I'd say really the better thing to do is to remove those images in the constructor of your dataset, for example as done in here in the COCODataset
Thanks for your reply ! And the first way you mentioned above works well for me. And I think it's easy to be done. Thanks a lot :)
Thank you for your response, I find someone uses the mask to predict bounding box, what they do is just generate a mask filled with zero, then if a pixel in bounding box then, mark this pixel as 1.
@SupperSu I believe this is in the case where we don't have either masks or boxes, but have the other? Because we can infer a basic mask given a box, and a basic box given a mask? But what if we don't have neither boxes nor masks for a particular image?
In this case since the dataset only have the bounding boxes, and it is possible to infer the bounding box from mask and mask can handle the picture which have no bounding box, so they use mask to make prediction first, and then transfer the mask into bounding boxes.
@SupperSu did you fix your issues then?
I am planning to use mask to infer bounding box, and I checked the code it seems that there is no such function, I think maybe I could add this function on my own. Currently, I followed your instruction that removing the pictures which have no bounding boxes.

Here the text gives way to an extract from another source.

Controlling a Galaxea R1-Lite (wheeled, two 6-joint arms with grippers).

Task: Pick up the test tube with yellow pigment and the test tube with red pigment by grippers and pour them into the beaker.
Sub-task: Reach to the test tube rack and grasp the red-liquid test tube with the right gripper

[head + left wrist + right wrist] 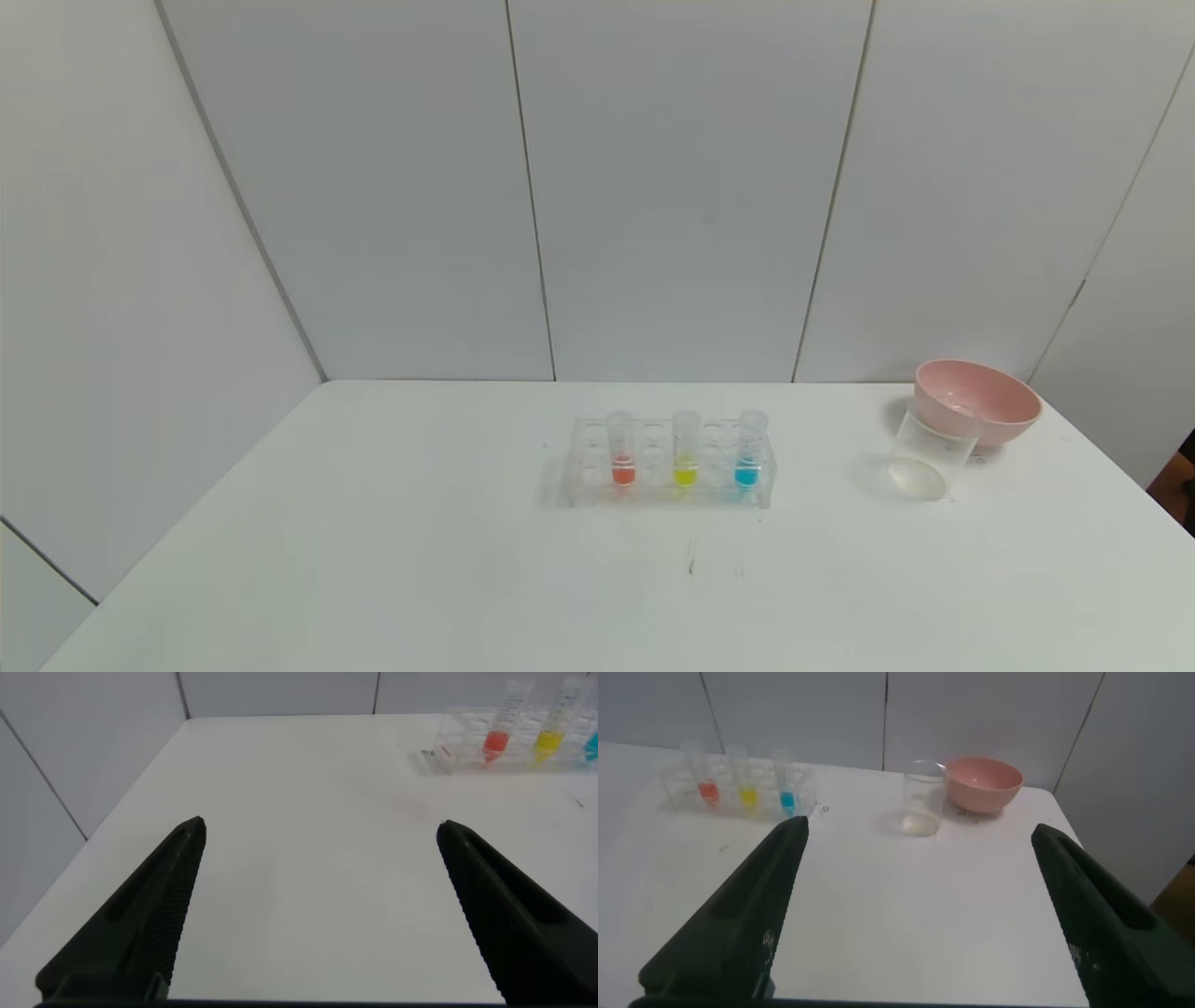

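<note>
The red-pigment test tube [623, 450] and the yellow-pigment test tube [685, 450] stand upright in a clear rack [583, 462] at mid-table, with a blue tube [748, 450] to their right. The clear beaker [929, 455] stands at the right, just in front of the pink bowl. Neither gripper shows in the head view. My left gripper [320, 835] is open and empty over bare table, the red tube [498, 728] and yellow tube [551, 726] far off. My right gripper [920, 833] is open and empty, short of the beaker [922, 800], with the red tube [708, 782] and yellow tube [747, 784] beyond.
A pink bowl [976, 399] stands at the back right, touching or nearly touching the beaker. White walls close the back and left. The table's right edge [1134, 485] runs close to the bowl.
</note>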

We don't currently have a functionality to get the bounding box for a mask, but it should be fairly easy to obtain something like that. For a 2d binary mask containing a single object, the bounding box can be inferred by something like:
mask = ...
idx_y, idx_x = mask.nonzero().unbind(1)
x1 = idx_x.min()
x2 = idx_x.max()
y1 = idx_y.min()
y2 = idx_y.max()
❓ Questions and Help
I train my own dataset using a "sliding window" way, because the image is too large and have lots of objects in it(about 1000 per image). So in this way there's a problem: When the window sliding in a position where there's nothing(no one box) in it, i put "sub-region image in current window" into network, but how to deal with boxes,labels and masks? Would it work if i just set a box as [0,0,0,0] , and add field label as 0, and a mask with ......[0,0]? ..... Thanks for your help!